Çılgın zam yapmak da yetmemiş, Nişantaşı'nda bir kafe masada oturma süresini 30 dakikayla sınırlamış!
Sabah Pazar ekinin gündeme getirdiği, Karl Marx'a 'Das Kapital'i yeniden yazdıracak bu çılgın uygulamayla ilgili, siyasetçi Ufuk Uras da Twitter'dan "Böyle bir çiğlik ancak Nişantaşı'nda olur" diye paylaşım yaparak duruma tepki gösterdi.
Notta "Masa işgal süresi 30 dakika ile sınırlıdır.

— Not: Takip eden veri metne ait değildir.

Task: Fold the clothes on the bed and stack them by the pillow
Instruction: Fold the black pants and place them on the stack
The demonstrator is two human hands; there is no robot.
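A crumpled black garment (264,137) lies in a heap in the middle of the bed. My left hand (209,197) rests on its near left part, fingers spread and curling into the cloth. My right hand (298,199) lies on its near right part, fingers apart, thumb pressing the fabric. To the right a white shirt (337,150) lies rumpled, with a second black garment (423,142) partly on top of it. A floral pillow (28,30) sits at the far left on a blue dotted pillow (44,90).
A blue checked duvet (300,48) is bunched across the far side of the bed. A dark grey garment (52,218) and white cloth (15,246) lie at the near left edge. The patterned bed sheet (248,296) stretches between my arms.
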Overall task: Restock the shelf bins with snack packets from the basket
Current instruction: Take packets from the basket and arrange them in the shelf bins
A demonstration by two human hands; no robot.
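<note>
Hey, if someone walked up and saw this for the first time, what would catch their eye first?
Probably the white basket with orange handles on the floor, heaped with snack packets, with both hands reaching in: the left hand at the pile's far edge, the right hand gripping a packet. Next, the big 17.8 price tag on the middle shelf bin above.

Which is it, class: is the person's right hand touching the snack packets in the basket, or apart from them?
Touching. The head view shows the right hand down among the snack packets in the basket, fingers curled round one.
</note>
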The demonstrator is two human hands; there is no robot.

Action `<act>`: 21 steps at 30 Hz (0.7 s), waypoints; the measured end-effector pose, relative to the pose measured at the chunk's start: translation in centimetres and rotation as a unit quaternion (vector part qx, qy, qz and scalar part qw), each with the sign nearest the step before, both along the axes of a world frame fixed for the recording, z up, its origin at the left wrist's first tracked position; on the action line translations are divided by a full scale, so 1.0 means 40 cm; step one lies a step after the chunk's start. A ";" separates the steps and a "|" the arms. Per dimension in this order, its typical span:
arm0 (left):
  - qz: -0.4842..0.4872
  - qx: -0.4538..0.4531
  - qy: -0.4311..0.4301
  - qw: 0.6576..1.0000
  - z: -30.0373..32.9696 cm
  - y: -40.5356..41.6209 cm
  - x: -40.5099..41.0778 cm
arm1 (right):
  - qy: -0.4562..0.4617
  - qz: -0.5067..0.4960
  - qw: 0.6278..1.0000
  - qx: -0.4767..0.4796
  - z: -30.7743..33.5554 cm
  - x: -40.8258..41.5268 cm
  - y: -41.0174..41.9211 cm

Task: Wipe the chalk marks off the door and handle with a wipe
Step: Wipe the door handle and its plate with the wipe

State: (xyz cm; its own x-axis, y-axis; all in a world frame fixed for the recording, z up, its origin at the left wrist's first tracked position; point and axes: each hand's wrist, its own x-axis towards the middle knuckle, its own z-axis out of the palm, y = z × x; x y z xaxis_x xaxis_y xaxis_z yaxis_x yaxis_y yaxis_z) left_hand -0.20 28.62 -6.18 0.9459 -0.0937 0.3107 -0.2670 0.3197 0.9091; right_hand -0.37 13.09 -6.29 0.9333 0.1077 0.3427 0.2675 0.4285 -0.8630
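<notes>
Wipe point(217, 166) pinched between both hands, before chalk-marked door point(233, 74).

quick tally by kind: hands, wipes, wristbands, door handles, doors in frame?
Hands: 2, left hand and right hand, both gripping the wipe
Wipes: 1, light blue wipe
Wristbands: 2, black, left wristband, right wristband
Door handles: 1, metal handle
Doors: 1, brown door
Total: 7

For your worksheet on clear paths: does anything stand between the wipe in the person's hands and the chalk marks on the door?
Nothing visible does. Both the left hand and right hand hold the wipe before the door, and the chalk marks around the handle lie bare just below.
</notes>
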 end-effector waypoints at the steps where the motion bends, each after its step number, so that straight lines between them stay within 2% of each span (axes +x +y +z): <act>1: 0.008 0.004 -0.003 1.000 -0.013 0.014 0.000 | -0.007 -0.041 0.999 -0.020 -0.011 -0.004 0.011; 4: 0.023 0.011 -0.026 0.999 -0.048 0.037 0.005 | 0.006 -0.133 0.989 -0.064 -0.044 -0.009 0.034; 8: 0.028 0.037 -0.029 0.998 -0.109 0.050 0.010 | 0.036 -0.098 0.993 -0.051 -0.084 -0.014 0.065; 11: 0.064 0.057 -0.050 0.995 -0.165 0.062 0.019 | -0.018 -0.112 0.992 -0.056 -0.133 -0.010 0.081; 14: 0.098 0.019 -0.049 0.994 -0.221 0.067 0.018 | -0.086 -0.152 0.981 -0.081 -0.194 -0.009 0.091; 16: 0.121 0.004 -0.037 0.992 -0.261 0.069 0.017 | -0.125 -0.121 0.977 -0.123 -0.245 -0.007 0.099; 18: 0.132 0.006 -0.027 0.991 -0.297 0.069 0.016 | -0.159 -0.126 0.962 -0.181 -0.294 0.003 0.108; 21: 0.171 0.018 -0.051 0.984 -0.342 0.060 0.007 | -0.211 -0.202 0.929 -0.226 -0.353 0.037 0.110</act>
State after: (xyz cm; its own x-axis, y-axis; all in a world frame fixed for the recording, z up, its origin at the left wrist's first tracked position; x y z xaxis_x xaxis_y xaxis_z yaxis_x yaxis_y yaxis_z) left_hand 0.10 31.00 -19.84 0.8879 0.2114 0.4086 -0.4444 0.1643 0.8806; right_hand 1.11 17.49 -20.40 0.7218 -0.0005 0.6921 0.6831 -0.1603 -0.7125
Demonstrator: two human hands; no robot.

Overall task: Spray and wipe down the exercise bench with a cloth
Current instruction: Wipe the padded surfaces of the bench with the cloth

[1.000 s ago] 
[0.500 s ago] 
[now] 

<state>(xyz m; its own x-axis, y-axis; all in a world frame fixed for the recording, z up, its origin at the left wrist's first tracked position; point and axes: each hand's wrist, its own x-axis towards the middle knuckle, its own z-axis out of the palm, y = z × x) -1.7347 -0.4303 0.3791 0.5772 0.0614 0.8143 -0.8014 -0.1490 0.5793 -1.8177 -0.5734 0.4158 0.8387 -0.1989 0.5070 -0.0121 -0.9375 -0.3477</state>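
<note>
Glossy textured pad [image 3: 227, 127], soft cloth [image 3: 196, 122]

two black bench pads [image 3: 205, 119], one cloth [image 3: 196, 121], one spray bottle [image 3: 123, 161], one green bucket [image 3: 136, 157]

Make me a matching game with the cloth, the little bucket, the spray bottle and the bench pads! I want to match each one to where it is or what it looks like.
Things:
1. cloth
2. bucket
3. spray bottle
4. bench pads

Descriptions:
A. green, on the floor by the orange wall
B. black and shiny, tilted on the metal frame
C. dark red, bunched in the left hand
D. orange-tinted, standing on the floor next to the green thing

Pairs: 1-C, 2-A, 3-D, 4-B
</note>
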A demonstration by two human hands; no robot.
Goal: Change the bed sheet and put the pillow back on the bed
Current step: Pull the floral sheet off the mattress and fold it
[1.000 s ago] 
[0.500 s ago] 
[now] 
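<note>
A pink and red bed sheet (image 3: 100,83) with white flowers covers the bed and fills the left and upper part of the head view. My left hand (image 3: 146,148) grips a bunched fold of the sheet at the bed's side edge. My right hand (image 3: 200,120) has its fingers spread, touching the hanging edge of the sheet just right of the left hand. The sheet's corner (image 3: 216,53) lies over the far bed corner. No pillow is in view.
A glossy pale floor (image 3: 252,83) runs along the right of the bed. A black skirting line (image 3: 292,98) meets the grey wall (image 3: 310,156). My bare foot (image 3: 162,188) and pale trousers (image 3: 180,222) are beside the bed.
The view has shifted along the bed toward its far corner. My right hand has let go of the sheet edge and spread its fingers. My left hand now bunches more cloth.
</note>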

Asgari tüketim 30 TL'dir. Anlayışınız için teşekkür ederiz" yazıyor.
Uras'ın arkadaşı garsona "Kronometreyi başa mı alacaksınız, bu ne rezalet" demiş. Çalışanlar da mahcup tabii!
Peki, bu hesapla 60 lira yer içersek bir saat mi oturacağız?
Bu notu görünce normalde o masaya oturmamak lazım! En pahalı çayı, kahveyi sat ama böyle saygısızca not koyma!
Aslında bu tarz açgözlü mekanlarda genelde garson 20 dakikada bir gelip "Bir isteğiniz var mı?" diye taciz eder. Etmezse patronu onu kovar. Ama bu 30 dakika notu, saygısızlığın resmiyeti olmuş!
Mekan sahibi resmen "İki çay içiyorsan, yarım saat otur s… git" demiş!



EVİNDE GİBİ HİSSET…

"Nişantaşı'nda mekanların kirası yüksek. Bazı müşteriler iki kahve alıp masaları saatlerce işgal ediyor" diyenleriniz olabilir! Peki, o zaman hiçbir şey içmeden oturma ve bedava internet hizmeti sunan yabancı kahve zincirleri nasıl kar ediyor?
Çünkü müşteriye sadece kahve değil, tüketici dostu güzel bir konsept satıyorlar!
Öğrenciler bu kafelerde bazen bir kahveyle günü bitiriyor.
Avrupa'da da konsept aynı. İlk siparişten sonra kafede istediğin kadar otur, garsonu çağırmadığın sürece kimse 15-20 dakikada bir gelip "Bir şey ister misiniz?" diye taciz etmez!
Kafe işletmek müşteriye evindeki gibi rahat ortamı sunmak demektir! O rahatlığı sağlarsan not koymana, sürekli sipariş almana gerek kalmaz. Müşteri aidiyet duygusuyla canı istediğini keyifle yer içer!



MEYVE-SEBZEDE BÜYÜK OYUN!

İstanbul Ziraat Odası Başkanı Osman Demir, "Kabak 2.5 TL'den tarlada satılırken, markette 28 lira! Salatalık 2 liradan tarlada satılırken markette 26 liraya çıkıyor" dedi.
Şimdi bu açıklamayı okuyunca bazıları akaryakıta zammı, dövizdeki artışı ve vergileri bahane ediyor.
Demir bu bahanenin de palavra olduğunu şöyle anlattı: "2.5 liraya çiftçiden alınan ürünün İstanbul'daki hale maliyeti tüm girdilerle beraber 1.5 lira. Dikkatinizi çekiyorum, ürünün İstanbul'a geliş maliyeti meyve ve sebzede 1.5 lira. Buna kar, mazot ve KDV dahil. Maksimum 5 lira olması gereken bu ürün, nasıl 28-30 lira oluyor? Tüketiciler meyve-sebze almaya korkar oldu.
Böyle bir oyun olur mu?" Bu öyle bir oyun ki, defalarca yazıldı, haber yapıldı, tartışıldı ama elde var sıfır!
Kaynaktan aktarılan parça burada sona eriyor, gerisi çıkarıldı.